Однако судьба Третьей империи была решена. Дело шло уже не о «Европейской крепости», а о «крепости Германии». В сводках обоих фронтов стали появляться немецкие географические наименования. На востоке и на западе союзники вступили на немецкую землю. Остаток своей жизни нацистское государство расходовало на гнусные умерщвления. Генералу Роммелю, замешанному в спасательном заговоре офицеров, медленная расправа над которыми была для фюрера заснята на пленку, предложили на выбор самоубийство и почетные похороны или позорный судебный процесс по обвинению в государственной измене и смерть на виселице. Он принял яд и остался «самым выдающимся полководцем этой войны». Монтгомери всегда возил с собою его портрет и надеялся в один прекрасный день встретиться с ним лицом к лицу. Можно не сомневаться, что в Англии, где так любят спорт, Роммеля чествовали бы как упорного, смелого и ловкого противника, каковым он действительно был.
Неужели он никак не мог бежать через Ламанш? До чего же жаль было каждого, кто еще умирал за Гитлера!.. Когда Аахен обратился в щебень и пепел, началось самоустранение нацистских заправил.

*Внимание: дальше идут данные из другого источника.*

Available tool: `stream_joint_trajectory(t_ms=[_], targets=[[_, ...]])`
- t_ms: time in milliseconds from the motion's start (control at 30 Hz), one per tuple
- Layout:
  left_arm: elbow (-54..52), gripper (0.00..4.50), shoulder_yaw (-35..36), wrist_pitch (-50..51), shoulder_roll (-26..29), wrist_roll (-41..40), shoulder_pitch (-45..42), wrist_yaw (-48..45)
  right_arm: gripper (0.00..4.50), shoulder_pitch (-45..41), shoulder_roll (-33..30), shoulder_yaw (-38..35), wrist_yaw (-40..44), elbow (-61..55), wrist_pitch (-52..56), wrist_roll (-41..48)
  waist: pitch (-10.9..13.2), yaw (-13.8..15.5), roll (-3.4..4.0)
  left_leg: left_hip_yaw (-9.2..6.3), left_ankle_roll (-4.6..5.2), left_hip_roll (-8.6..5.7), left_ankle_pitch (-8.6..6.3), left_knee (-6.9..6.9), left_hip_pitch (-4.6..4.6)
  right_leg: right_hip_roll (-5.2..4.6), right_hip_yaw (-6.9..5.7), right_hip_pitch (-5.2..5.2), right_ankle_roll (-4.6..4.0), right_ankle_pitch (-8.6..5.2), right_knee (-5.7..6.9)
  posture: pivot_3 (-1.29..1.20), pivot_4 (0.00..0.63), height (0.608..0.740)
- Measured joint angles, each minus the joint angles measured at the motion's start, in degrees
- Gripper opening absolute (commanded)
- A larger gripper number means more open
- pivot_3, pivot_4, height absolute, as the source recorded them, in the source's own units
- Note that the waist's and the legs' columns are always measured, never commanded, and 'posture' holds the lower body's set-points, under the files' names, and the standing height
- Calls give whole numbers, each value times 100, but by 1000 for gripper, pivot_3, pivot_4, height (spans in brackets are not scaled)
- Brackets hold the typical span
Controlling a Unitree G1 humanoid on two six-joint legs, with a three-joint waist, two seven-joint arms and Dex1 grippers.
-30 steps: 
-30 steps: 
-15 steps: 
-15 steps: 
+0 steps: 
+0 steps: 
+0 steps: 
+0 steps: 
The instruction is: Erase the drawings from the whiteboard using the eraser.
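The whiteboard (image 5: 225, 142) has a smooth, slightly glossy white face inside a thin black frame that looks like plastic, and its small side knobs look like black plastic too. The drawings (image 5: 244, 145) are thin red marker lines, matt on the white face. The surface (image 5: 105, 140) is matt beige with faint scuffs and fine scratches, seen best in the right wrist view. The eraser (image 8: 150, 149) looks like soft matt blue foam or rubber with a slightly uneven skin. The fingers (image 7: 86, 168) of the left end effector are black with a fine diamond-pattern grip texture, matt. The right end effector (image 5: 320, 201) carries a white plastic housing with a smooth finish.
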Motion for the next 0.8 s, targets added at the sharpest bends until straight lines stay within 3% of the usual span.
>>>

Мы считали нужным отстоять «fourth term»[199] Рузвельта от посягательств республиканцев, и я обрадовался, когда местная организация партии пригласила меня на митинг в честь этого удивительного человека. Среди заметок вроде «долго и усердно трудился над своей главой» в конце октября встречается и такая: «Речь в защиту Рузвельта». «Gathering»[200] состоялся 29–го числа в одном частном саду дачного поселка «Бель Эр». Собралось не более двухсот человек; несмотря на нарастающе сырой и промозглый вечер, они высидели несколько часов в расставленных на траве креслах, ибо «they had a good time»[201]. В таких случаях в Америке принято перемежать политические призывы и «money‑raising»[202], техника которых у иных ораторов развита просто невероятно, всякого рода аттракционами в стиле варьете, не имеющими ни малейшего отношения к предмету, но на свой лад способствующими вящему успеху мероприятия. В числе прочих выступали один мнимый «испанец», чрезвычайно ловкий иллюзионист, утверждавший, что научился своим фокусам у великого китайского мага по фамилии Розенталь, и одна молоденькая чревовещательница, великолепный мастер своего дела; держа на руках пучеглазую куклу, она до того забавно с ней разговаривала, что я все еще смеялся, когда шел к трибуне, чтобы произнести свою речь, при таких обстоятельствах, по — видимому, слишком серьезную. Однако она отнюдь не оказалась слишком серьезной, напротив, я попал в самую точку — но опять‑таки на свой лад. Затем снова последовали комические номера, и в общем все чудесно повеселились, так что ни у кого не осталось сомнений в повторном избрании Ф. Д. Р.